Letter 5007: To Thaumastus [brother of Apollinaris, a kinsman of Sidonius].

Sidonius ApollinarisThaumastus|c. 467 AD|Sidonius Apollinaris
barbarian invasiondiplomaticfriendshipimperial politicsproperty economicstravel mobility

To Thaumastus [brother of Apollinaris, a kinsman of Sidonius].

We have finally tracked down the men who have been slandering your brother's friendships at the court of our tetrarch [the Burgundian king Chilperic] — and equally those of the new emperor's faction — if indeed the careful detective work of our friends has not been thrown off by the conspirators' hidden tracks. They are precisely the men whom you yourself heard named when I was with you face to face — the very men that Gaul groans to endure among its otherwise moderate barbarians. These are the men feared even by those who are feared. These are the men whose special province in our territory is to fabricate charges, inform on persons, deliver threats, and carry off property.

These are the men whose busy scheming in peacetime, whose plunder in times of peace, whose flight in times of war, and whose battlefield victories over wine you hear praised. These are the men who delay lawsuits when retained, obstruct them when passed over, sneer when reminded, forget when bribed. These are the men who buy quarrels and sell intercessions, assign arbitrators, dictate verdicts, overturn what has been decided, attract those about to litigate, drag out those waiting to be heard, drag in the convicted, and drag back those trying to settle.

If you seek a favor from them — even when no one opposes it — they are annoyed to promise, ashamed to refuse, and sorry to have given. Narcissus, Asiaticus, Massa, Marcellus, Carus, Parthenius, Licinus, and Pallas [notorious Roman imperial freedmen and corrupt officials] would raise their hands in surrender at the comparison.

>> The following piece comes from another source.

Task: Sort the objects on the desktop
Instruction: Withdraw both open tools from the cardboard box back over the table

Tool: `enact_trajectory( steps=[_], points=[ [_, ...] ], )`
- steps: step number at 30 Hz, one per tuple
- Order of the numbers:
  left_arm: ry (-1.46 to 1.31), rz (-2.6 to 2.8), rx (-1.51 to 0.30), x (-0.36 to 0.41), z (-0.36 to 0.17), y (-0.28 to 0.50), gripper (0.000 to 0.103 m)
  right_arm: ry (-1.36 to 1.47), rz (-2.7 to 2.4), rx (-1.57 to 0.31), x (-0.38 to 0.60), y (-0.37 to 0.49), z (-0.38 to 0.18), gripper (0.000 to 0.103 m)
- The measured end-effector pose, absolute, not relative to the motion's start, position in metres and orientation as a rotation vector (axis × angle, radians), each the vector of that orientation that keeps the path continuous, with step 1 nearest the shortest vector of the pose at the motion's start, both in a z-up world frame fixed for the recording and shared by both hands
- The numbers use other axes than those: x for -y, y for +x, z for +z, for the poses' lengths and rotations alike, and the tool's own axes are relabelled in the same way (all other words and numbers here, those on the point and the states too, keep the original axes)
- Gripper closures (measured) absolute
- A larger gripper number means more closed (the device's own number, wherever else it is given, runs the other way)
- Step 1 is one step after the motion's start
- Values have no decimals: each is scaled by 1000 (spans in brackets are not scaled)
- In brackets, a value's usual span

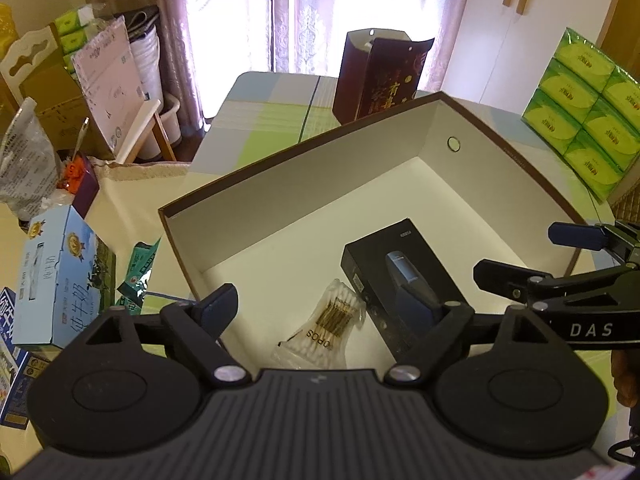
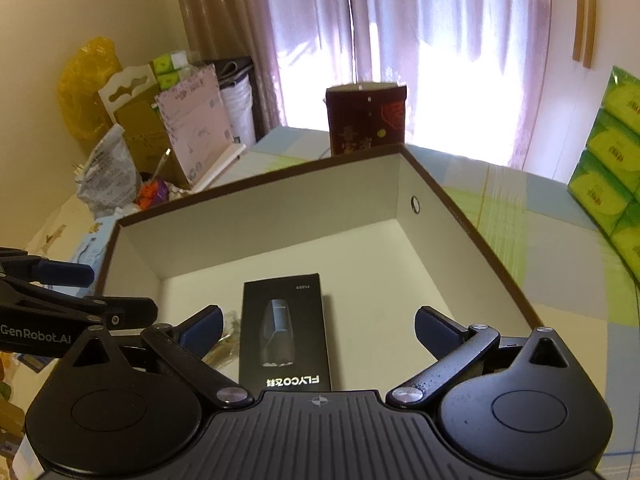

These are the men who begrudge civilians their rest, soldiers their pay, couriers their expenses, merchants their markets, ambassadors their gifts, customs-collectors their tolls, provincials their estates, municipal officers their priesthoods, treasurers their scales, tax-assessors their measures, accountants their salaries, secretaries their duties, palace guards their bonuses, cities their truces, tax-farmers their revenues, clergy their respect, nobles their birth, seniors their seats, equals their company, officials their laws, and civilians their privileges.

Drunk on new wealth — and here you see their character even in small things — their very extravagance in spending betrays their inexperience in possessing. They cheerfully appear armed at dinner parties, in white at funerals, in furs at church, in black at weddings, and in beaver-skin cloaks at religious processions. No class of people, no station, no season is sacred to them. In the forum they are Scythians; in private, vipers; at dinner, buffoons; in tax-collection, Harpies; in conversation, statues; in interrogation, beasts; in deliberation, snails; in business dealings, money-changers. They are stone to understanding, wood to judgment, fire to anger, iron to forgiveness, leopards in friendship, bears in wit, foxes in deceit, bulls in pride, and Minotaurs in consumption.

They place their firmest hopes in upheaval, love uncertain times with a certainty, and — trembling equally from cowardice and guilty conscience — though lions in the council chamber, they are hares in the field: they fear treaties lest they be examined, and war lest they have to fight. If the scent of some rusty purse reaches their nostrils, you will immediately see deployed the eyes of Argus, the hands of Briareus, the claws of the Sphinx, the perjuries of Laomedon, the cunning of Ulysses, the tricks of Sinon, the loyalty of Polymestor, and the piety of Pygmalion [all mythological examples of deception, violence, and betrayal].

It is men of this character who overwhelm a prince no less good in nature than great in power. But what can one man do, surrounded on all sides by poisonous interpreters? What, I say, can he do — a man whose nature belongs to the good but whose life is spent among the wicked? Following their counsel, Phalaris would become crueler, Midas greedier, Ancus more boastful, Tarquin prouder, Tiberius more cunning, Caligula more dangerous, Claudius more stupid, Nero more depraved, Galba more miserly, Otho more reckless, Vitellius more extravagant, and Domitian more brutal.

But — and this is the chief comfort of the afflicted — our Lucumo [the Burgundian king, compared to the Etruscan king Tarquin] is tempered by his Tanaquil [the queen, compared to Tarquin's wise wife], who has been wisely cleaning her husband's ears of the poisonous filth poured in by whisperers, using well-timed and witty talk. Through her efforts — and you should know this — the venom of these young courtiers has so far done no harm to the peace of our mutual friends in the mind of our shared patron, and with God's favor will do none, so long as the present power governs Gallia Lugdunensis and our own Agrippina [the queen, with a nod to the powerful Roman empress] moderates our Germanicus [the king]. Farewell.

Modern English rendering for readability. See the 19th-century translation or original Latin/Greek for scholarly use.